You can put raw XHTML content in many components, such as the Label and CustomLayout, as well as in tooltips and notifications. In such cases, you should make sure that if the content has any possibility to come from user input, the input is well sanitized before displaying it. Otherwise, a malicious user can easily make a cross-site scripting attack by injecting offensive JavaScript code in such components.

Offensive code can easily be injected with <script> markup or in tag attributes as events, such as onLoad. Cross-site scripting vulnerabilities are browser dependent, depending on the situations in which different browsers execute scripting markup.

There is no generic way to sanitize user input as different applications can allow different kinds of input. Pruning (X)HTML tags out is somewhat simple, but some applications may need to allow (X)HTML. It is therefore the responsibility of the application to sanitize the input.
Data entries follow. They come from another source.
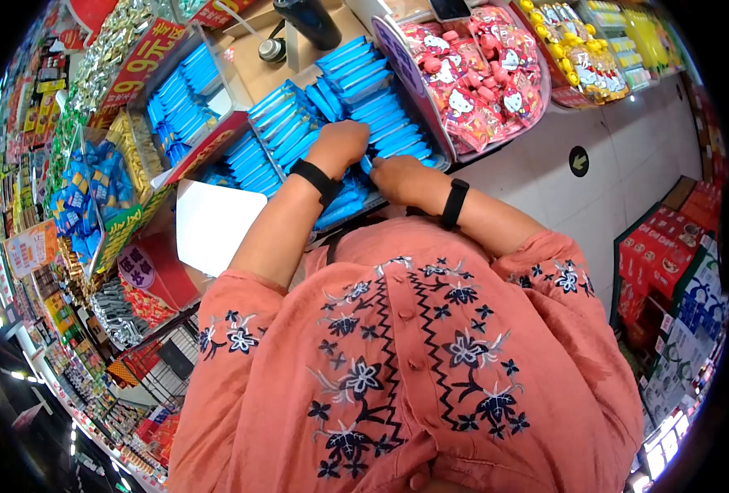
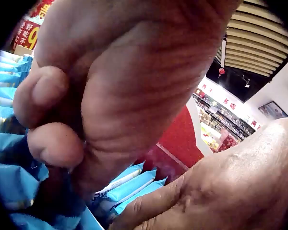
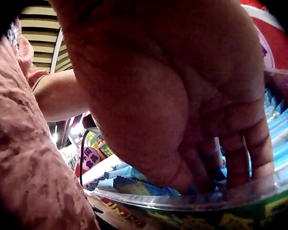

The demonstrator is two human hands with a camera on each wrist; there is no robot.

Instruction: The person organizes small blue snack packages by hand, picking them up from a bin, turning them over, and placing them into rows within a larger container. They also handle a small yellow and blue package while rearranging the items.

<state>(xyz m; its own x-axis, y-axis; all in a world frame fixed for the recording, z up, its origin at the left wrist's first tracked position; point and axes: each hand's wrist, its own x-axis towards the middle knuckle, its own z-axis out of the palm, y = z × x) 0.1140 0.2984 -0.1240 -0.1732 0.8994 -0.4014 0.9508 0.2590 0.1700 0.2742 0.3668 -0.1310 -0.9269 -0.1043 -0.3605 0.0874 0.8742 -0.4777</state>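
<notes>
Rows of blue snack packets (image 1: 286,123) stand on edge in a clear-walled bin (image 3: 149,201) in front of the person. The left hand (image 1: 341,145) is down among them, its fingers curled in the left wrist view, gripping a blue packet (image 2: 89,221) mostly hidden by the hand. Close beside it, the right hand (image 1: 406,179) reaches over the bin's near rim. Its thumb and fingers pinch a blue packet (image 1: 367,165) between the two hands in the head view. In the right wrist view, its fingertips are hidden down among packets.
To the right, a bin holds pink character packs (image 1: 484,82). A dark tumbler (image 1: 311,25) and a small jar (image 1: 272,50) stand behind the packets. A white panel (image 1: 216,222) lies left of the arms. Further left are more blue packs (image 1: 93,193).
</notes>
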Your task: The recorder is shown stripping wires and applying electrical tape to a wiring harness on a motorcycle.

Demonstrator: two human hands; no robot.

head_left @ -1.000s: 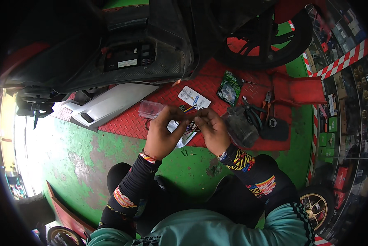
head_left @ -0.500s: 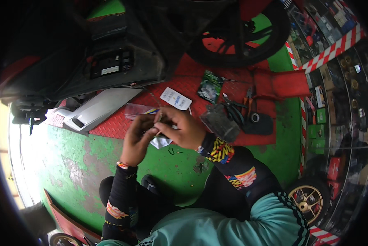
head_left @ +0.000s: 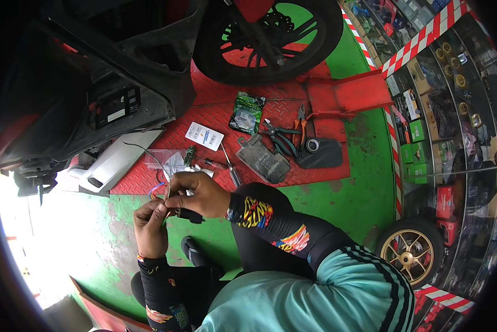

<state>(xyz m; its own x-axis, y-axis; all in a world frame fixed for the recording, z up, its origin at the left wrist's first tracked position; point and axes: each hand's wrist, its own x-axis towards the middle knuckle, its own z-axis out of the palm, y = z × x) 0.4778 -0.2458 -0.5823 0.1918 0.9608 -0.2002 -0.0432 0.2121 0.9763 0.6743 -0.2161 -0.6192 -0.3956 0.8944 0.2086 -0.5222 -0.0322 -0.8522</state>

Character encoding can make sanitization more difficult, as offensive tags can be encoded so that they are not recognized by a sanitizer. This can be done, for example, with HTML character entities and with variable-width encodings such as UTF-8 or various CJK encodings, by abusing multiple representations of a character. Most trivially, you could input < and > with &lt; and &gt;, respectively. The input could also be malformed and the sanitizer must be able to interpret it exactly as the browser would, and different browsers can interpret malformed HTML and variable-width character encodings differently.

Notice that the problem applies also to user input from a RichTextArea is transmitted as XHTML from the browser to server-side and is not sanitized. As the entire purpose of the RichTextArea component is to allow input of formatted text, you can not just remove all HTML tags. Also many attributes, such as style, should pass through the sanitization.